The Jeju 4·3 Working Committee checks the facts concerning the applications and develops written opinions for each victim to request the Central Jeju 4·3 Committee for the deliberation and decision. After a supplementary investigation and a preliminary review by the related subcommittee, the Central Jeju 4·3 Committee makes a final deliberation and resolution at the plenary meeting. The results are then sent to the Jeju 4·3 Working Committee, which will inform the applicant of the Central Jeju 4·3 Committee’s decision. The applicant would submit the results and other relevant documents, along with the Application Form for the Preparation/Correction of Victims’ Family Relations Registers, at the competent city office or eup/myeon-level Community Service Center for final processing. This implies that the Jeju provincial government and the Jeju 4·3 Working Committee are to play a greater role under the revised Jeju 4·3 Special Act.

The problem would remain concerning the “bereaved families”. Those victims’ families who wish to correct their family relations registers have no means to realize their wishes. This is because the revised act limits the eligibility to the victims. The National Court Administration allegedly experiences difficulties handing the issue as no similar case exists in other laws on unresolved historical issues. A victim’s family member was born after the victim died during Jeju 4·3 and had her name entered in her father’s elder brother’s register. The bereaved daughter’s son said, “My mother is a victim’s family member but is not subject to the correction of her family relations register despite the latest amendment.” The passing of the revised bill “appeared to allow the correction of the incorrect family relations registers but only applies to victims with the Certificate of Removed Entries,” he complained. Another victim’s family member criticized that many people are disappointed with the amendment since it only allows the correction of the date or place of the victim’s death.

Likewise, the provincial government expresses frustration. A local government official said, “They have lived with pain already for 73 years and the issue needs to be settled.” The official explained that the local government plans to collect similar cases and appeal to the National Court Administration once again. “We are looking for ways to reflect the position of the victims’ families when supplementing the legislation,” he added.

 

Clause on ex officio retrials created but difficulties expected with enforcement

The latest amendment also enables retrials of the collective cases of those wrongfully convicted during the unlawful courts-martial, which used to have to be applied for individually by the “surviving Jeju 4·3 convicts” or families of deceased ones. A “special retrials” clause was newly added to the revised Jeju 4·3 Special Act, allowing the Central Jeju 4·3 Committee to recommend that the Ministry of Justice apply for the relevant ex officio retrials and allowed the ministry to make such an application following the recommendation. Approximately 2,530 people are recorded as convicted victims of unlawful courts-martial between December 1948 and July 1949, according to the relevant Court Martial Orders. The clause specifies that the Jeju provincial government and the Jeju 4·3 Working Committee will take responsibility for preparing and reviewing the documents needed for applications to ex officio retrials. The application requires the victims’ basic certificates such as the Certificate of Removed Entries, the Family Relations Register, etc. as well as data provided by the Central Jeju 4·3 Committee and data on prison sentences held by the National Archives of Korea. Field investigation on the facts is also necessary to confirm whether the subject and the victim are the same person. When the provincial government and the Jeju 4·3 Working Committee prepare and submit the documents, the Central Jeju 4·3 Committee will recommend the Ministry of Justice to request for an ex officio retrial. Then, the competent office of the Ministry of Justice (i.e. Jeju District Prosecutor’s Office) will develop guidelines and take measures accordingly.

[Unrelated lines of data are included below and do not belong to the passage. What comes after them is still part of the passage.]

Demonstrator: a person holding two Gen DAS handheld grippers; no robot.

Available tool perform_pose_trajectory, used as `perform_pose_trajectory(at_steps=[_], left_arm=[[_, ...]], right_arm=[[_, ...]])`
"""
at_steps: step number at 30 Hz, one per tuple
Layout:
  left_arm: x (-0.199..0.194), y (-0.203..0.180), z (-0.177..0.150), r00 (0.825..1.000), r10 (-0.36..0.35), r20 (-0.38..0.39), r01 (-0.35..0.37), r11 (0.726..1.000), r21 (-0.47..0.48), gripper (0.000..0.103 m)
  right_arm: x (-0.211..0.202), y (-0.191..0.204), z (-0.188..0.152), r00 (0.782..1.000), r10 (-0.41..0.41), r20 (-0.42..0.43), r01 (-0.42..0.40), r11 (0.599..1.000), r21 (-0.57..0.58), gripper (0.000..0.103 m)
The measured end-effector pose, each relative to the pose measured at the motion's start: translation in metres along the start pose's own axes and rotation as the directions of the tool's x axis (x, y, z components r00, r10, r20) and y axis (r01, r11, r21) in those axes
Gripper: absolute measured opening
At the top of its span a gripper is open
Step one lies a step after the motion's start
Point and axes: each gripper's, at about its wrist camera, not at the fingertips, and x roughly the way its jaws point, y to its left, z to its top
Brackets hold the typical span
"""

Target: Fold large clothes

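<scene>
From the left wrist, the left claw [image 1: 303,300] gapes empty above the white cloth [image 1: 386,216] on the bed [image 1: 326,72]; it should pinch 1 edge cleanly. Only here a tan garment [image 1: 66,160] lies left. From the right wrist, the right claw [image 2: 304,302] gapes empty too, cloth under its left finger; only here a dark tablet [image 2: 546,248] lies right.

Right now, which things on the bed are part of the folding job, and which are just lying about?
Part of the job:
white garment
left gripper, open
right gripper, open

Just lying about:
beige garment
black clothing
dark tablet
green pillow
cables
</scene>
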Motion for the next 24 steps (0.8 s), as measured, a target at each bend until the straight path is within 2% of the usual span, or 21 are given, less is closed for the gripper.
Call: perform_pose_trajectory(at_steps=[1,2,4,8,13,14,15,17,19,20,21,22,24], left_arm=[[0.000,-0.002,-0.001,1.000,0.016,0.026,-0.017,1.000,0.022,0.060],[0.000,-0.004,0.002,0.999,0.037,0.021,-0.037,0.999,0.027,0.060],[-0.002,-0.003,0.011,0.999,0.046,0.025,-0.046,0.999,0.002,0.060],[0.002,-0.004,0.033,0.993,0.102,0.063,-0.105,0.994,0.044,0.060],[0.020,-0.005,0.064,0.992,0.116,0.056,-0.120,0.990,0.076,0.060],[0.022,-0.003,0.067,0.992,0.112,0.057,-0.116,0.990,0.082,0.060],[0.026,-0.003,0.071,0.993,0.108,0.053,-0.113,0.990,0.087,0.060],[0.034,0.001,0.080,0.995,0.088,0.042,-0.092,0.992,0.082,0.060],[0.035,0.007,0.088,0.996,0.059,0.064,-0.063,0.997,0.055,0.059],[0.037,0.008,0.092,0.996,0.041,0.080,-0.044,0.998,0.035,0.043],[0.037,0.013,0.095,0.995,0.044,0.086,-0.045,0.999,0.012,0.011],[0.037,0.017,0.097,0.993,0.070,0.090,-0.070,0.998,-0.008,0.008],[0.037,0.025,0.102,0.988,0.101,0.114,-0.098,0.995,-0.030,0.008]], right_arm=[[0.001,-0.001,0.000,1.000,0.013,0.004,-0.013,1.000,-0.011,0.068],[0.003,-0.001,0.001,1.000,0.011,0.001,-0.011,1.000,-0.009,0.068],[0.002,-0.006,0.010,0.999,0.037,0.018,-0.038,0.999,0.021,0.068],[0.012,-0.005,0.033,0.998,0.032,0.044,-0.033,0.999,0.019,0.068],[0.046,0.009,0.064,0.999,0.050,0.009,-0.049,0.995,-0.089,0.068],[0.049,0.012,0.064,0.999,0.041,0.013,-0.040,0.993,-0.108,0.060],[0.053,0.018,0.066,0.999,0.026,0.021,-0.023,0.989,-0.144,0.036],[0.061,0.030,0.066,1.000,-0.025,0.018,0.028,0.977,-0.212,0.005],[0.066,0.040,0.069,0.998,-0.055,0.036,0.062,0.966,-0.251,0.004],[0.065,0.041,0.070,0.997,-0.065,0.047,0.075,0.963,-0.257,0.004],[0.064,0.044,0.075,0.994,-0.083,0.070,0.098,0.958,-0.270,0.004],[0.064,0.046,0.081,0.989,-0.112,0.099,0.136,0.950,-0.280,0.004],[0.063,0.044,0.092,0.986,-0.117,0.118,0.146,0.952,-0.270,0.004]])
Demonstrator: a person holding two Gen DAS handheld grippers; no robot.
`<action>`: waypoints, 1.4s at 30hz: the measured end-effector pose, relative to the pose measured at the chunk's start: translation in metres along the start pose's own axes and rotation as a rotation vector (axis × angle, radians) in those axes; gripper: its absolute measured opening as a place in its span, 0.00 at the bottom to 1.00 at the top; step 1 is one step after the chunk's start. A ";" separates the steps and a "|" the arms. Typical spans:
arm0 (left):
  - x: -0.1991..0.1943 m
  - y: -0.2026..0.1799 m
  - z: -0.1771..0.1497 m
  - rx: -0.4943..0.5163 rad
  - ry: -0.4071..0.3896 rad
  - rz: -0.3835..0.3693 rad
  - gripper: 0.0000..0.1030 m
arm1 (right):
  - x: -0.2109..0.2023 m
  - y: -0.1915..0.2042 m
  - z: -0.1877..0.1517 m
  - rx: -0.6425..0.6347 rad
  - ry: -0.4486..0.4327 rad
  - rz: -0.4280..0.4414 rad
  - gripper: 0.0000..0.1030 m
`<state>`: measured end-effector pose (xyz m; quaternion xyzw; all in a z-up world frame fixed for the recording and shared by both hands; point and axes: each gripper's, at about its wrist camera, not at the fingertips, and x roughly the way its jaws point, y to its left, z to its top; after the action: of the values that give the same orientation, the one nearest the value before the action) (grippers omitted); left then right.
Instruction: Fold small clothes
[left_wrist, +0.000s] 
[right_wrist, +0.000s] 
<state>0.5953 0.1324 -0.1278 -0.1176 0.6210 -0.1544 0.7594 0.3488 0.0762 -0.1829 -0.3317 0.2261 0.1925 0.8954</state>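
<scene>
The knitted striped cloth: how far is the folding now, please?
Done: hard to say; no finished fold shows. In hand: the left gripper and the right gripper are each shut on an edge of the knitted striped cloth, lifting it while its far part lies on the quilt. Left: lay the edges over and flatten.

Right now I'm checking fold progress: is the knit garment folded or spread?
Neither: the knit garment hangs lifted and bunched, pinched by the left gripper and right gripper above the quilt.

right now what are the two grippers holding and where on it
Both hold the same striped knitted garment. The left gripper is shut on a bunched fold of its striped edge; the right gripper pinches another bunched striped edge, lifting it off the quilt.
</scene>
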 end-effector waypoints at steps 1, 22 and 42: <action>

With regard to the issue, the consultation with the Ministry of Justice has yet to reach an agreement because the ministry demands that the Jeju provincial government and the Jeju 4·3 Working Committee prepare and submit all of the required materials. Initially, the clauses on special retrials and ex officio retrials were included in the revised bill, following the suggestions by the Ministry of Justice. A local government official explained: “It is the provincial government’s position that according to the purpose of the legislation, the Central Jeju 4·3 Committee recommends a special retrial of all victims of the unlawful courts-martial. If the Ministry of Justice requests a fact-finding investigation or additional documents in applying for ex officio retrials, the provincial government will actively cooperate with it. We are still consulting with the Ministry of Justice, but it would not be easy to settle the issue.”

 

Finalizing court decision on missing victims to take 12-18 months

3,631 victims remain missing as of June 2021

Under Article 20 of the revised Jeju 4·3 Special Act (“Special Cases for Claims for Declaration of Disappearance), it is now possible to file a claim with the court for the declaration of disappearance on those who have been confirmed to be recognized as missing victims by the Central Jeju 4·3 Committee. If a superior court upholds the court’s declaration of disappearance, the claimant(s) may apply for the declaration of disappearance in accordance with the relevant laws. Those eligible for the declaration include those recognized as missing victims by the Central Jeju 4·3 Committee. As of late June, 3,631 people, or 25% of the total 14,533 victims, were confirmed as missing victims. Applications for the claims should be filed by the victims’ families. The applicants need to submit the Claim for the Declaration of Disappearance along with other necessary documents at the provincial or administrative city office or the competent eup, myeon, or dong-level Community Service Center. The Jeju 4·3 Working Committee checks the facts concerning the applications and develops written opinions for each victim to request the Central Jeju 4·3 Committee for the deliberation and the decision. After a supplementary investigation and a preliminary review by the related subcommittee, the Central Jeju 4·3 Committee makes a final deliberation and resolution at the plenary meeting. The Central Jeju 4·3 Committee then files with the competent court for the declaration of disappearance. The competent Family Court conducts fact-checking investigations and proceeds with public summons before finalizing the declaration of disappearance. The entire process is expected to take 12 to 18 months. After the confirmation, the Central Jeju 4·3 Committee will receive the results from the court and complete the report on the declaration of disappearance for each victim. The report will be submitted by the Jeju 4·3 Working Committee at the relevant eup, myeon, or dong-level Community Service Office for final processing.

 

On the rainy day of the 73rd Memorial Ceremony for the Victims of Jeju 4·3, a victim’s family member visits the Headstone Monument Engraved with the Names of the Victims in the Jeju 4·3 Peace Park to pray for rest of the victims.

 

Lawsuits demanding affiliation to be filed individually; ensuing investigations scheduled for next year

Research contract signed on payment of consolation money for victims

As in the case mentioned above, a child who was born without his or her parents’ report of marriage or of whom either or both parents died due to Jeju 4·3 can file a claim demanding affiliation. Anyone whose parent(s) died during the turmoil of Jeju 4·3 is now eligible to file such a claim within two years from June 24 when the revised act goes into effect. In a case where the deceased parent has been declared missing, his or her child can start the lawsuit within two years from the application for the declaration of disappearance. However, the lawsuits demanding affiliation can only be filed individually by the child concerned.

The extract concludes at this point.